Record excerpts START

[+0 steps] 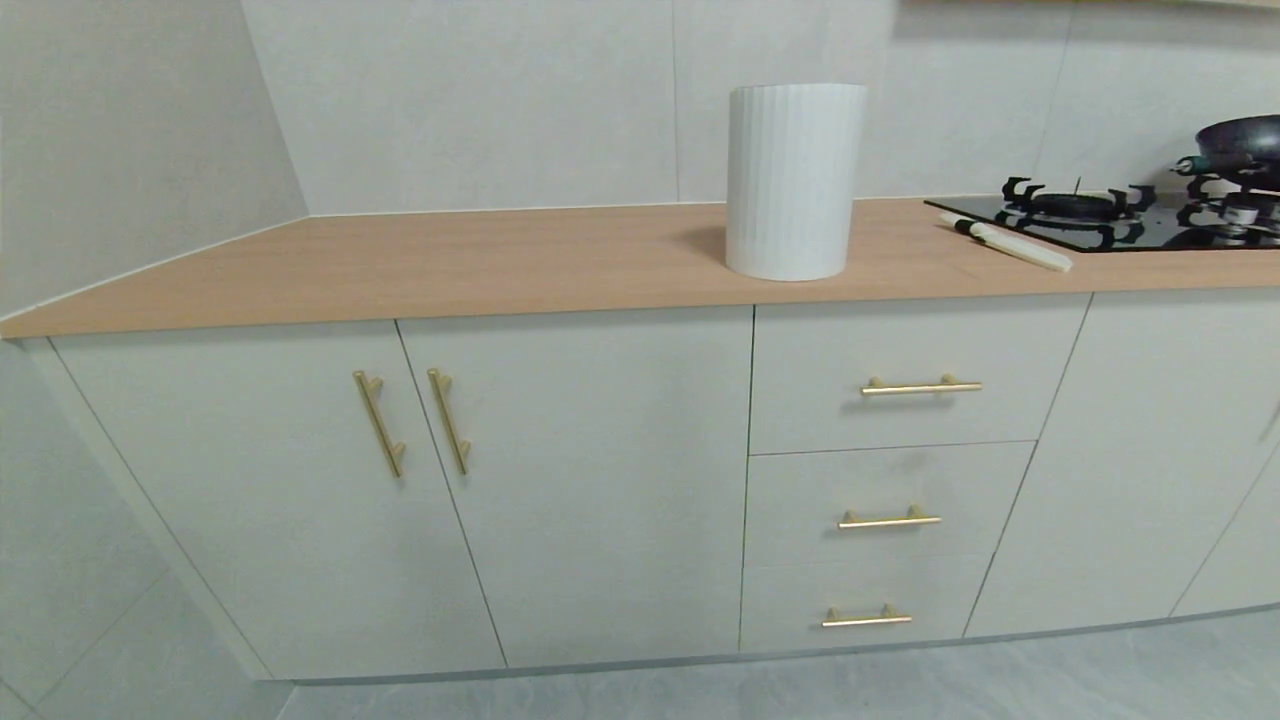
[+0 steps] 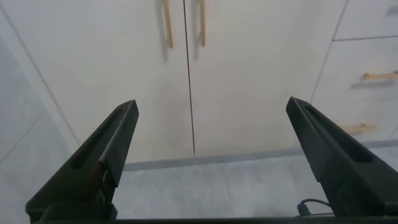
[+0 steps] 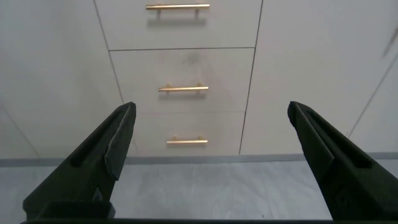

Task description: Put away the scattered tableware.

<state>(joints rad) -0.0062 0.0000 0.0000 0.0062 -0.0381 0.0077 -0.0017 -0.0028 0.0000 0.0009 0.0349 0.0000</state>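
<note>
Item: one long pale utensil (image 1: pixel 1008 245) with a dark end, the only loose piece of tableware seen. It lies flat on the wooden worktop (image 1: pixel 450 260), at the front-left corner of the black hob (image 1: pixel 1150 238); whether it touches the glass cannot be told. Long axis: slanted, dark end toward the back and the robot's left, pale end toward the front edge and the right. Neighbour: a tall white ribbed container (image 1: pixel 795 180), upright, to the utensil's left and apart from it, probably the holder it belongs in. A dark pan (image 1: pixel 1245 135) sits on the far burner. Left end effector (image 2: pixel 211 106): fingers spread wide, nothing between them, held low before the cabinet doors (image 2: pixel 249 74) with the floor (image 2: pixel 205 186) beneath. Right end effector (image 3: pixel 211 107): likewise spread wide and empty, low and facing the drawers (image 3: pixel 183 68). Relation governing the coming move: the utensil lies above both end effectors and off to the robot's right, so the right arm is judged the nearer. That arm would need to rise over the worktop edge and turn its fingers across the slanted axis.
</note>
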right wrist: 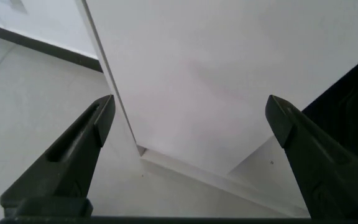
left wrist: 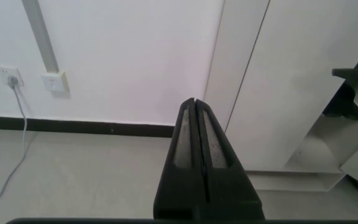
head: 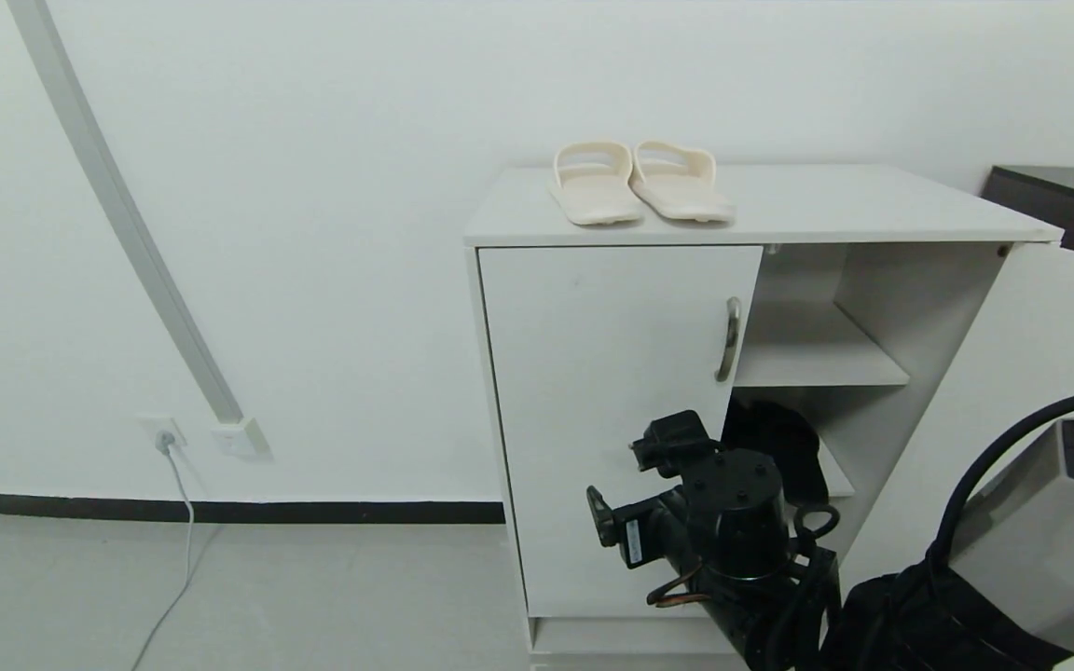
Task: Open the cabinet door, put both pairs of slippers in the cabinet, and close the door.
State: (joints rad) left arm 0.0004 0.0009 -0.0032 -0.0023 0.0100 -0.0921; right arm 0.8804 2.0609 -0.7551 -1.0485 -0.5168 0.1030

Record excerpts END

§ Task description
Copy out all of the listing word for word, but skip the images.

§ Task solution
[+0 steps] 
[+0 steps] 
[+0 steps] 

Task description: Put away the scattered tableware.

<state>(joints rad) -0.0062 0.0000 0.0000 0.0062 -0.0381 0.0077 -0.0017 -0.0028 0.0000 0.0009 0.0349 0.0000</state>
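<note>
Item: one long pale utensil (image 1: pixel 1008 245) with a dark end, the only loose piece of tableware seen. It lies flat on the wooden worktop (image 1: pixel 450 260), at the front-left corner of the black hob (image 1: pixel 1150 238); whether it touches the glass cannot be told. Long axis: slanted, dark end toward the back and the robot's left, pale end toward the front edge and the right. Neighbour: a tall white ribbed container (image 1: pixel 795 180), upright, to the utensil's left and apart from it, probably the holder it belongs in. A dark pan (image 1: pixel 1245 135) sits on the far burner. Left end effector (image 2: pixel 211 106): fingers spread wide, nothing between them, held low before the cabinet doors (image 2: pixel 249 74) with the floor (image 2: pixel 205 186) beneath. Right end effector (image 3: pixel 211 107): likewise spread wide and empty, low and facing the drawers (image 3: pixel 183 68). Relation governing the coming move: the utensil lies above both end effectors and off to the robot's right, so the right arm is judged the nearer. That arm would need to rise over the worktop edge and turn its fingers across the slanted axis.
</note>
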right wrist: 
left wrist: 
head: 
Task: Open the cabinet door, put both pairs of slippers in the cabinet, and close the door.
State: (joints rad) left arm 0.0004 0.0009 -0.0032 -0.0023 0.0100 -0.0921; right arm 0.8804 2.0609 -0.7551 -1.0485 -0.5168 0.1030

There is no more to the output, and the exercise is done.